- **REQUIRED WORK**: Quote the listing below in full and exactly as written, but omit every picture.

==================================================

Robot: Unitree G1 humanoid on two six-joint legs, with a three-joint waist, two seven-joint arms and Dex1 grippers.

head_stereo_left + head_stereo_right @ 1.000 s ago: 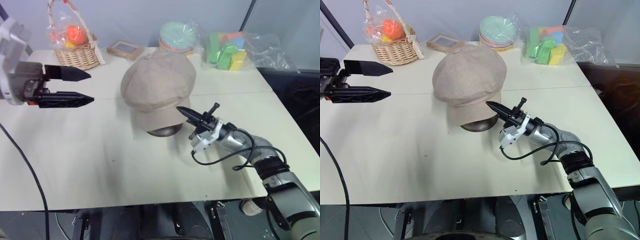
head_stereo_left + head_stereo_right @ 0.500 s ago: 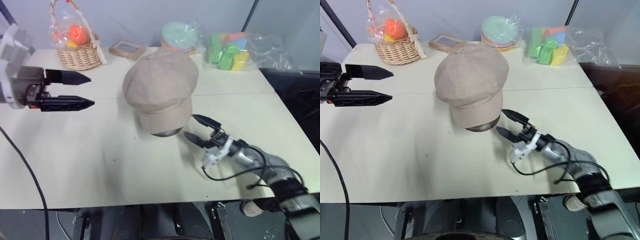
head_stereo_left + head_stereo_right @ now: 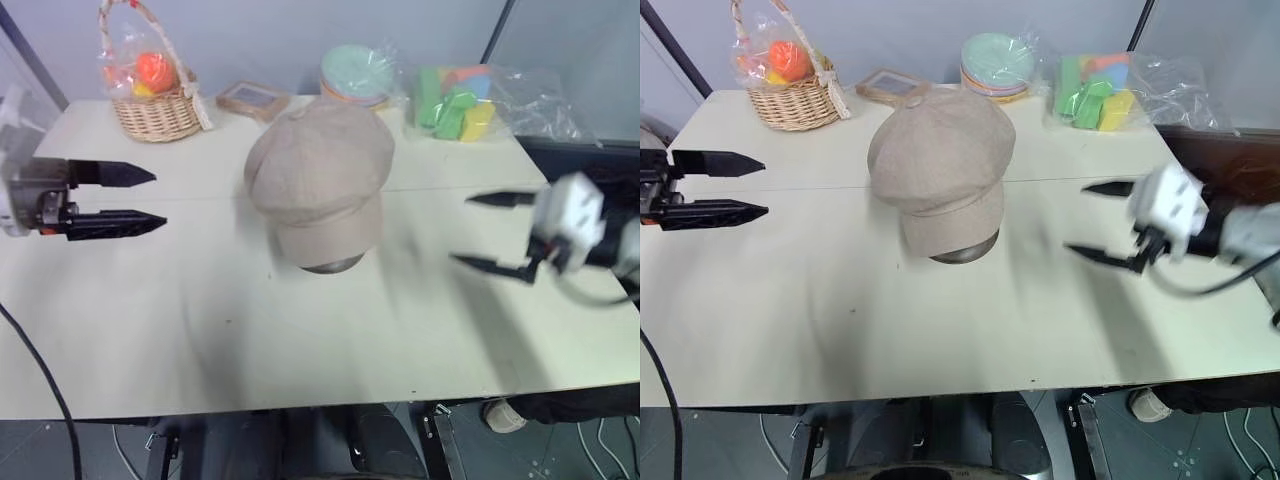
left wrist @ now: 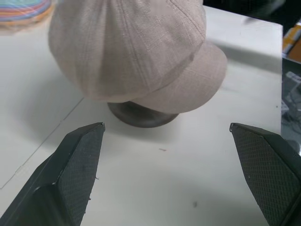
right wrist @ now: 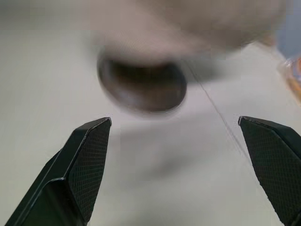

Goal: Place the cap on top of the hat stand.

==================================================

- **ANSWER TO THIS TASK**:
Robot: Unitree G1 humanoid on two six-joint legs, with a three-joint waist, two seven-joint arms and Dex1 grippers.

head_stereo_left + head_stereo_right @ 1.000 s ago: 
head_stereo_left + head_stereo_right @ 0.500 s ago: 
head_stereo_left + head_stereo_right @ now: 
left wrist @ now: 
right wrist @ now: 

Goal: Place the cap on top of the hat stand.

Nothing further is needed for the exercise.